◆ What you will do:
Repeat exactly, and only, the lines from the line containing "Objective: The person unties" through the last line of the records below, including both.

◆ Records for this exercise:

+---+

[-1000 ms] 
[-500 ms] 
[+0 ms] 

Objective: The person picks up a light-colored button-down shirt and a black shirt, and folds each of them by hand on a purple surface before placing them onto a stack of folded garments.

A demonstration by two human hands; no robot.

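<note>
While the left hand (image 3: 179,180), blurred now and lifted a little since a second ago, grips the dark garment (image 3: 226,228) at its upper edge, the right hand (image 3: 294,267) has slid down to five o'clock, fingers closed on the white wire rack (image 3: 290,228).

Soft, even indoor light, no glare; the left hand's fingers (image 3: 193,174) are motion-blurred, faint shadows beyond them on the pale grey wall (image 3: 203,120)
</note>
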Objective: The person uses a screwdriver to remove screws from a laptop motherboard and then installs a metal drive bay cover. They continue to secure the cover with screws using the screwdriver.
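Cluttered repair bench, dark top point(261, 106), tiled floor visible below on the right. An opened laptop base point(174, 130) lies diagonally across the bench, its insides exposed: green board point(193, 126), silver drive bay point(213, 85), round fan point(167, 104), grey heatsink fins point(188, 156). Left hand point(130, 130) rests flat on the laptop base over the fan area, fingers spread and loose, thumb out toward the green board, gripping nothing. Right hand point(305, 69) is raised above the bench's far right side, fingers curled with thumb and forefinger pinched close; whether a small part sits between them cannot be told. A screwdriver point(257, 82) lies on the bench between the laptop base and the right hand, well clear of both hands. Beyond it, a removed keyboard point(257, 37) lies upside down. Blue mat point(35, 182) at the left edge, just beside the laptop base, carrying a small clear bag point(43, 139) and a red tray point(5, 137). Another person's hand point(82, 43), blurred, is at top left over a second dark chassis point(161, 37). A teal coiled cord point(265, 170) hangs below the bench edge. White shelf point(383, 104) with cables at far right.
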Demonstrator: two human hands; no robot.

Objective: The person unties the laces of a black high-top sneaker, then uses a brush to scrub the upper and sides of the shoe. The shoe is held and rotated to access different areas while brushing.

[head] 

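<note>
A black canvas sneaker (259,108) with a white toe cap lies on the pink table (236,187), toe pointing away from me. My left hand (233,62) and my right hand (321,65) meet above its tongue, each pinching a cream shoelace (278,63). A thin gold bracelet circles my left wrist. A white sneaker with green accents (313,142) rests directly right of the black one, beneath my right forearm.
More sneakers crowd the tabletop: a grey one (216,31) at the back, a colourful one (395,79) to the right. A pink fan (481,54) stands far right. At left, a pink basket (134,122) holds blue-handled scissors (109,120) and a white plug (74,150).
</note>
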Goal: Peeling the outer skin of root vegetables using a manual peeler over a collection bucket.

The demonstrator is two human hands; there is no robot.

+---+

◆ Response to this task:
Objective: The person unties the laces of a black high-top sneaker, then uses a brush to scrub the upper and sides of the shoe. The shoe is held and rotated to access different areas while brushing.

[head] 

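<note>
A black canvas sneaker (259,108) with a white toe cap lies on the pink table (236,187), toe pointing away from me. My left hand (233,62) and my right hand (321,65) meet above its tongue, each pinching a cream shoelace (278,63). A thin gold bracelet circles my left wrist. A white sneaker with green accents (313,142) rests directly right of the black one, beneath my right forearm.
More sneakers crowd the tabletop: a grey one (216,31) at the back, a colourful one (395,79) to the right. A pink fan (481,54) stands far right. At left, a pink basket (134,122) holds blue-handled scissors (109,120) and a white plug (74,150).
</note>
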Goal: Peeling the outer skin of root vegetables using a manual peeler over a collection bucket.

The demonstrator is two human hands; there is no robot.

No more is needed to finish this exercise.